FOR NON-U.S. HOLDERS OF COMMON STOCK

The following is a summary of the material U.S. federal income and estate tax considerations relating to the purchase, ownership and disposition of our common stock by Non-U.S. Holders (defined below). This summary does not purport to be a complete analysis of all the potential tax considerations relevant to Non-U.S. Holders of our common stock. This summary is based upon the Internal Revenue Code, the Treasury regulations promulgated or proposed thereunder and administrative and judicial interpretations thereof, all as of the date hereof and all of which are subject to change at any time, possibly on a retroactive basis.

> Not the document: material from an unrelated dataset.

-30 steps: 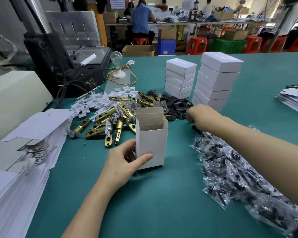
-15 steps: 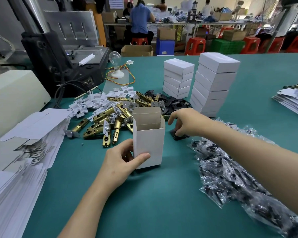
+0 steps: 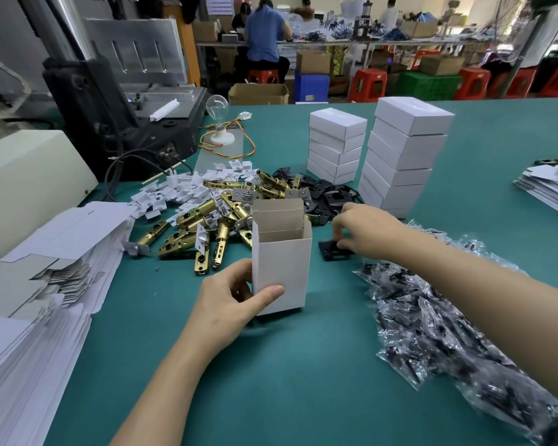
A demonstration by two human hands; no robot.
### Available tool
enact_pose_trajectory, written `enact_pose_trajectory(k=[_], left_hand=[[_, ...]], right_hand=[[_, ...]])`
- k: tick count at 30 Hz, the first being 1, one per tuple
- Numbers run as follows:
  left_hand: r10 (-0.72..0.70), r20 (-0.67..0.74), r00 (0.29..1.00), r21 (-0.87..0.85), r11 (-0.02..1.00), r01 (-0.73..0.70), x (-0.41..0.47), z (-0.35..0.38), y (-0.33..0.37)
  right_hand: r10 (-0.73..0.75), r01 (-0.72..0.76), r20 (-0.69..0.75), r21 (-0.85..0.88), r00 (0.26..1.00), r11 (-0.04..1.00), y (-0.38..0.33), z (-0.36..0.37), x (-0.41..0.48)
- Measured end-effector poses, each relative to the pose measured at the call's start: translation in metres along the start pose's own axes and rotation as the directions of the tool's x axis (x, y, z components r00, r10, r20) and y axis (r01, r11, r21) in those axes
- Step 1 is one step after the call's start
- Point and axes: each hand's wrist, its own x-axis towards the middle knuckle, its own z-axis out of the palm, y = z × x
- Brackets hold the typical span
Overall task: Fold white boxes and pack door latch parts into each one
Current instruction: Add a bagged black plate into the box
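The left hand curls thumb and fingers round the lower part of an upright white cardboard box, which stands on the teal tabletop with its top flaps open. The right hand pinches a flat black metal plate just right of the box. Close behind the box sprawl brass latch bolts, small white folded card pieces and a heap of black plates. Two stacks of closed white boxes stand beyond. A slumped stack of flat white box blanks crowds the left and clear plastic bags of dark parts crowd the right. Bare tabletop lies between the forearms.
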Motion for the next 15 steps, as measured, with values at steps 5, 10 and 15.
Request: enact_pose_trajectory(k=[5, 10, 15], left_hand=[[-0.005, -0.003, 1.000, 0.007, 1.000, 0.005, 0.000, -0.001, -0.001], [-0.010, 0.001, 1.000, 0.010, 1.000, 0.010, 0.001, 0.000, -0.001], [-0.009, 0.004, 1.000, 0.012, 1.000, 0.009, 0.000, -0.001, -0.001]], right_hand=[[0.138, -0.129, 0.046, 0.720, 0.989, 0.681, -0.003, -0.009, 0.003], [0.188, -0.120, 0.032, 0.870, 0.982, 0.478, -0.006, -0.009, 0.002], [0.237, -0.123, -0.035, 0.776, 0.971, 0.619, -0.004, 0.004, 0.000]])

This summary assumes that shares of our common stock are held as “capital assets” within the meaning of Section 1221 of the Internal Revenue Code (generally, property held for investment). This summary does not purport to deal with all aspects of U.S. federal income and estate taxation that might be relevant to particular Non-U.S. Holders in light of their particular investment circumstances or status, nor does it address specific tax considerations that may be relevant to particular persons (including, for example, financial institutions, broker-dealers, insurance companies, partnerships or other pass-through entities, certain U.S. expatriates, tax-exempt organizations, pension plans, “controlled foreign corporations”, “passive foreign investment companies”, corporations that accumulate earnings to avoid U.S. federal income tax, persons in special situations, such as those who have elected to mark securities to market or those who hold common stock as part of a straddle, hedge, conversion transaction, synthetic security or other integrated investment, persons that have a “functional currency” other than the U.S. dollar, or holders subject to the alternative minimum or the unearned income Medicare contribution tax). In addition, except as explicitly addressed herein with respect to estate tax, this summary does not address estate and gift tax considerations or considerations under the tax laws of any state, local or non-U.S. jurisdiction.

For purposes of this summary, a “Non-U.S. Holder” means a beneficial owner of common stock that for U.S. federal income tax purposes is not classified as a partnership and is not:

 

  Ÿ  

an individual who is a citizen or resident of the United States;

 

  Ÿ  

a corporation or any other organization taxable as a corporation for U.S. federal income tax purposes, created or organized in or under the laws of the United States, any state thereof or the District of Columbia;

 

  Ÿ  

an estate, the income of which is included in gross income for U.S. federal income tax purposes regardless of its source; or

 

  Ÿ  

a trust if (1) a U.S. court is able to exercise primary supervision over the trust’s administration and one or more U.S. persons have the authority to control all of the trust’s substantial decisions or (2) the trust has a valid election in effect under applicable U.S. Treasury regulations to be treated as a U.S. person.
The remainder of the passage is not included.